[What the task asks] State, as one number, how many lines in these records hold "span".

___ Given data ___

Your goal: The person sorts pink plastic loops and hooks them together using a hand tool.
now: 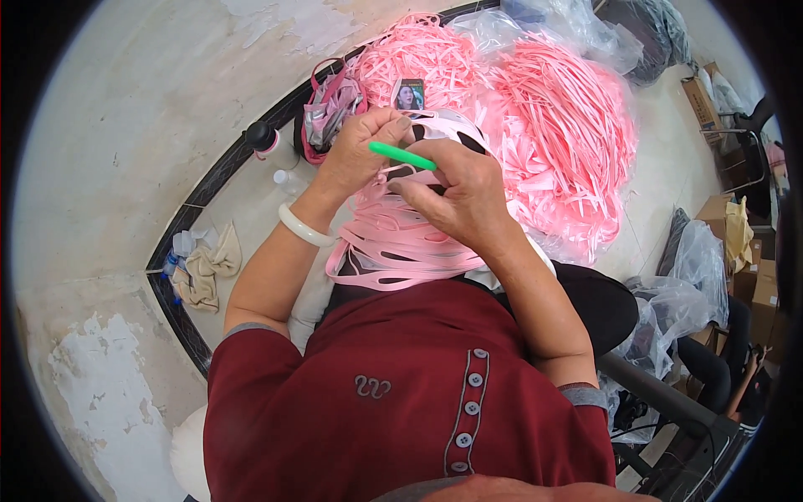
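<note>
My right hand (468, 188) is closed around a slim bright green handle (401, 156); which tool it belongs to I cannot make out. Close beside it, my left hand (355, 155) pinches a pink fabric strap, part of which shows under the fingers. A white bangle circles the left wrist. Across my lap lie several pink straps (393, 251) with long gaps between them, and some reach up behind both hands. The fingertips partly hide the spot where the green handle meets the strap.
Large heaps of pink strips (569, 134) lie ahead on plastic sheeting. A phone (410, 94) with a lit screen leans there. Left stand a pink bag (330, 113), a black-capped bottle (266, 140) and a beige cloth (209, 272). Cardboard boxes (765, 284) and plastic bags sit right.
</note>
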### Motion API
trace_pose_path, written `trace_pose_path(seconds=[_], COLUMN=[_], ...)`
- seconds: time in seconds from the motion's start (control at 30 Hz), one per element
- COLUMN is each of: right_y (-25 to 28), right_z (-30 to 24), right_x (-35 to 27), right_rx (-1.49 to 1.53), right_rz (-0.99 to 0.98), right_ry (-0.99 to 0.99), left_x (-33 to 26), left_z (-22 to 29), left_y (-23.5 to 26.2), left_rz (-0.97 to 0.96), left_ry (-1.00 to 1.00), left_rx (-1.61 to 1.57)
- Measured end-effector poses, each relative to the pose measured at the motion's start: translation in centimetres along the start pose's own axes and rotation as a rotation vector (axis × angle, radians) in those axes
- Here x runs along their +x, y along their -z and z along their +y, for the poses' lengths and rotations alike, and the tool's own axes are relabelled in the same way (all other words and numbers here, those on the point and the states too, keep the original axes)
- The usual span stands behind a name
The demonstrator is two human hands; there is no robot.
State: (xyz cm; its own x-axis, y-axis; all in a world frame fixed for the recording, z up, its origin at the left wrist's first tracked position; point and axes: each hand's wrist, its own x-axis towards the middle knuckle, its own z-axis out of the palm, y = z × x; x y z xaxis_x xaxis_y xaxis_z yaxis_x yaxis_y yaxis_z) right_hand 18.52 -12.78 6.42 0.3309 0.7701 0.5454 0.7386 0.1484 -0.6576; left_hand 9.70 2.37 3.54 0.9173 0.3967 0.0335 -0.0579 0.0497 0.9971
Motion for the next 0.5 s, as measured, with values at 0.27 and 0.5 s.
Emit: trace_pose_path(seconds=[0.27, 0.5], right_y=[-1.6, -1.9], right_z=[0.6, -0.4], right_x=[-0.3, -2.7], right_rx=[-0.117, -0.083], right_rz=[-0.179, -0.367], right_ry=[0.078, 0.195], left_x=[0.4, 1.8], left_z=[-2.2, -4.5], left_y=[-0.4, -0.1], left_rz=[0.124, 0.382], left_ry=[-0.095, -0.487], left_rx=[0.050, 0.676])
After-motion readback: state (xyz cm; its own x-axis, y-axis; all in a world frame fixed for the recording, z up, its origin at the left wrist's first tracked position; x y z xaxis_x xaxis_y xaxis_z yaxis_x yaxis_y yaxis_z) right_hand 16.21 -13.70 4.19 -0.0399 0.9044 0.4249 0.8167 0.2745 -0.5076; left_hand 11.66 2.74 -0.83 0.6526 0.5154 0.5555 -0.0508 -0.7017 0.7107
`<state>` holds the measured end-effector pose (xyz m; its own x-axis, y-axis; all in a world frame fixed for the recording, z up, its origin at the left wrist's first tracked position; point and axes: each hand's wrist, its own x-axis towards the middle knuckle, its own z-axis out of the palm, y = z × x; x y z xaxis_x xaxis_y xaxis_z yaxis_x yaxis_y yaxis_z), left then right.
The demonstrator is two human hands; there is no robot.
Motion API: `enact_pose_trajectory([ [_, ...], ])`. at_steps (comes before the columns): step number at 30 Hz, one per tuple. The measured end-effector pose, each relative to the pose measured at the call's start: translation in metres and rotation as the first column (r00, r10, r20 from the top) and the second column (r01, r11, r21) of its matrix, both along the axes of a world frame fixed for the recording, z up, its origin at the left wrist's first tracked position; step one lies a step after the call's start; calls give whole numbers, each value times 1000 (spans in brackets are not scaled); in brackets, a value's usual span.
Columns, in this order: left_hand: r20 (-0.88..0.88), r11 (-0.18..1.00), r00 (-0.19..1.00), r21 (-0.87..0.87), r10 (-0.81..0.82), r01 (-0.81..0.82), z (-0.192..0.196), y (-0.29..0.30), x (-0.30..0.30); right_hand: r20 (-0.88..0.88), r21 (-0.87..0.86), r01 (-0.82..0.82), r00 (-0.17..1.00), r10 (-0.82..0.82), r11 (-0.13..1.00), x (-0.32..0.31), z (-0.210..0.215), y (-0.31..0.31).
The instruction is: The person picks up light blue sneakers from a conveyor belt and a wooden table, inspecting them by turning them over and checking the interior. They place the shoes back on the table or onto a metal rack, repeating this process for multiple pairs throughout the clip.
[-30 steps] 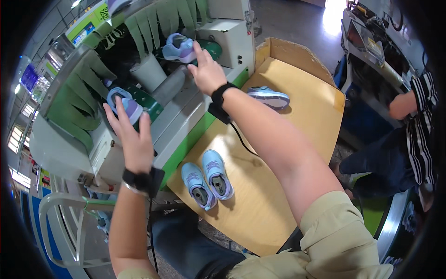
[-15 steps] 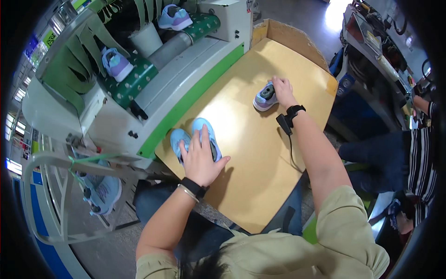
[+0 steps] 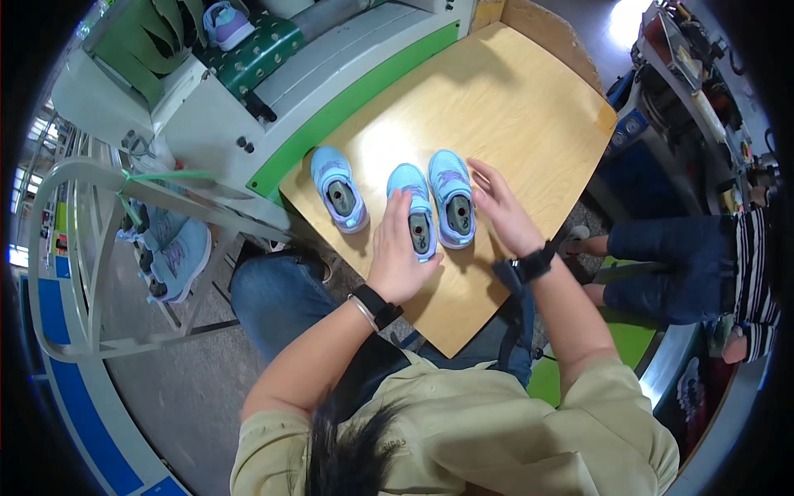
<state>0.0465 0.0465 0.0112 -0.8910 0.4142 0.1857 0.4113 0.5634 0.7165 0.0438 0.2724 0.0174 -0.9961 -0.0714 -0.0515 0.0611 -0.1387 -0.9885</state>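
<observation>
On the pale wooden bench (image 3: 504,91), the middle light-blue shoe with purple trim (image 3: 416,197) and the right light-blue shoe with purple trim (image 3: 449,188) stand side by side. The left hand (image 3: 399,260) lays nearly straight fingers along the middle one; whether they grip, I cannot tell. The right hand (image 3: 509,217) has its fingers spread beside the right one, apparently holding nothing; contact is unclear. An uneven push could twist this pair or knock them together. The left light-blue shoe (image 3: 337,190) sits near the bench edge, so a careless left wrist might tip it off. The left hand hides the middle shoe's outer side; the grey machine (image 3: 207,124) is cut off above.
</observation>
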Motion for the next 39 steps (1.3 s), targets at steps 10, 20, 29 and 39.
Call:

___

[Result of this task] 2